MEMPHIS, Tenn. — A Memphis gang interventionist and mentor is keeping kids out of trouble by getting them into business.
WREG visited Wednesday with his mentees, who were cashing in on the idea.
“I’m the executive producer. She’s the CEO of the company,” 12th-grader Jamison Rowan said, gesturing to business partner Ariel Stewart.
Those are titles most 12th- and 11th-graders do not have.
“It started with just making a song, and we were like, if we’re going to make music, we want to do it the way people wouldn’t expect us to do it. We wanted to do it professional,” Stewart said.
Along with friends, Stewart and Rowan run the newly formed company Conservative Records.
That name seems especially fitting when you consider the way other kids they know make money.
Stewart and Rowan are home-schooled now, but their mentor, Jeffery Futrell, explained both teens have been exposed to gangs.
“The way I address gang affiliation or association is you have to have a counter-measure in place, if you’re trying to change the culture that our children exist in,” Futrell said. “So, one of things with entrepreneurship, it creates revenues.”
Futrell runs Young Man University, a self-defined “system,” to help at-risk young men in the community. It runs alongside Young Woman University.
He does gang intervention in schools, juvenile court and prisons.
Lately, Futrell has been teaching teens how to make money without joining a gang or committing a crime.
“The streets give incentives to our children.

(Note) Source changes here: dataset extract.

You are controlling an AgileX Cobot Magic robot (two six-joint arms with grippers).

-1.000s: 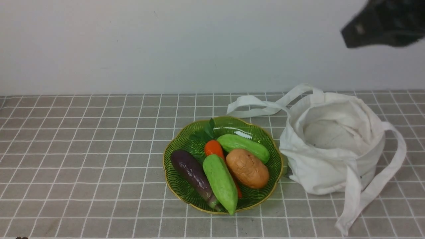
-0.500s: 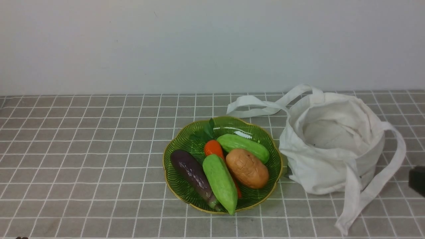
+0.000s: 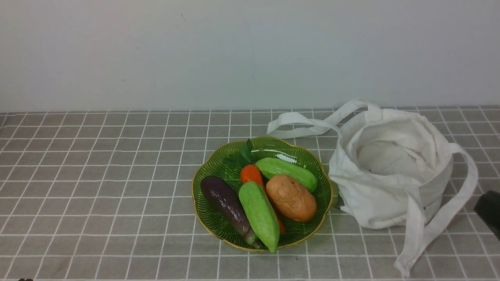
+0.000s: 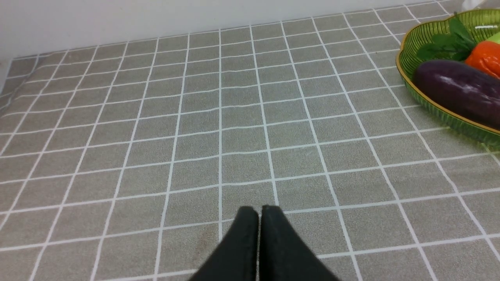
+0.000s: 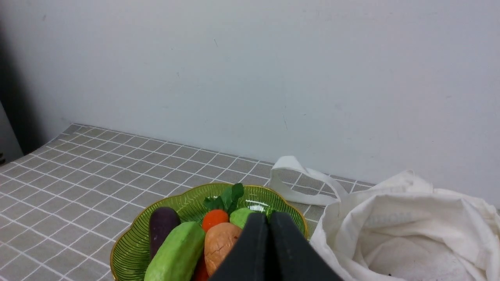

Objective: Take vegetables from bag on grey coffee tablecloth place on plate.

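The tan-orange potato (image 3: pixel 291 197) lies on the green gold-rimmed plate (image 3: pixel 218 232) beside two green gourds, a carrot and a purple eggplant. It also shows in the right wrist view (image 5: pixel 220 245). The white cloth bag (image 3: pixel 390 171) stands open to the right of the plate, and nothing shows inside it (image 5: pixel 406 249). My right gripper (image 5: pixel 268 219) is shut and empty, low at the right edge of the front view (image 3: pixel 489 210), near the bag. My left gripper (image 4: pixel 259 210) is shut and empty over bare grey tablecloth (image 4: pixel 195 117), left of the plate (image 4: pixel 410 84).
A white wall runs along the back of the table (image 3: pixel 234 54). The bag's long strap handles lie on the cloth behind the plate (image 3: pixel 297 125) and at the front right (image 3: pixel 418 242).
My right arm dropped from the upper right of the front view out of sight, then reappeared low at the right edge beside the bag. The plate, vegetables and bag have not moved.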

So, we have to have something that gives incentives,” Futrell said. “Nothing better that I’ve found like business.”
Futrell said those incentives stop teens from looking for cash in the wrong places.

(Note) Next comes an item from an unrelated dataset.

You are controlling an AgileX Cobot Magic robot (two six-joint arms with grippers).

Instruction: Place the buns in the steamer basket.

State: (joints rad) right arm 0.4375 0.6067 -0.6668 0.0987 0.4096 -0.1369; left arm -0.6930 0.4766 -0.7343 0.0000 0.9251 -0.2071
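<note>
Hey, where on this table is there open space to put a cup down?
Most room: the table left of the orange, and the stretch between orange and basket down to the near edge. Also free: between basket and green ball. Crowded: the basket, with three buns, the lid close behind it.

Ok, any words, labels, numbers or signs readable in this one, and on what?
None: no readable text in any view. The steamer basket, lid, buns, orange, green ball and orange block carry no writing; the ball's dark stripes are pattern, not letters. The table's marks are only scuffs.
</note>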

“We have to make sure our kids have ‘skin in the game.’ They have to have a part, a belonging, an ownership to it,” he said.
“It [business] helps to motivate,” Stewart said.
Right now, Conservative Records has three artists. In 10 years, Stewart and Rowan hope people will see that label everywhere.
“I can get through school without getting in any trouble,” Rowan said.
Futrell explained that the other students involved in the record label attend a public high school. He said the school’s principal told him those students have improved.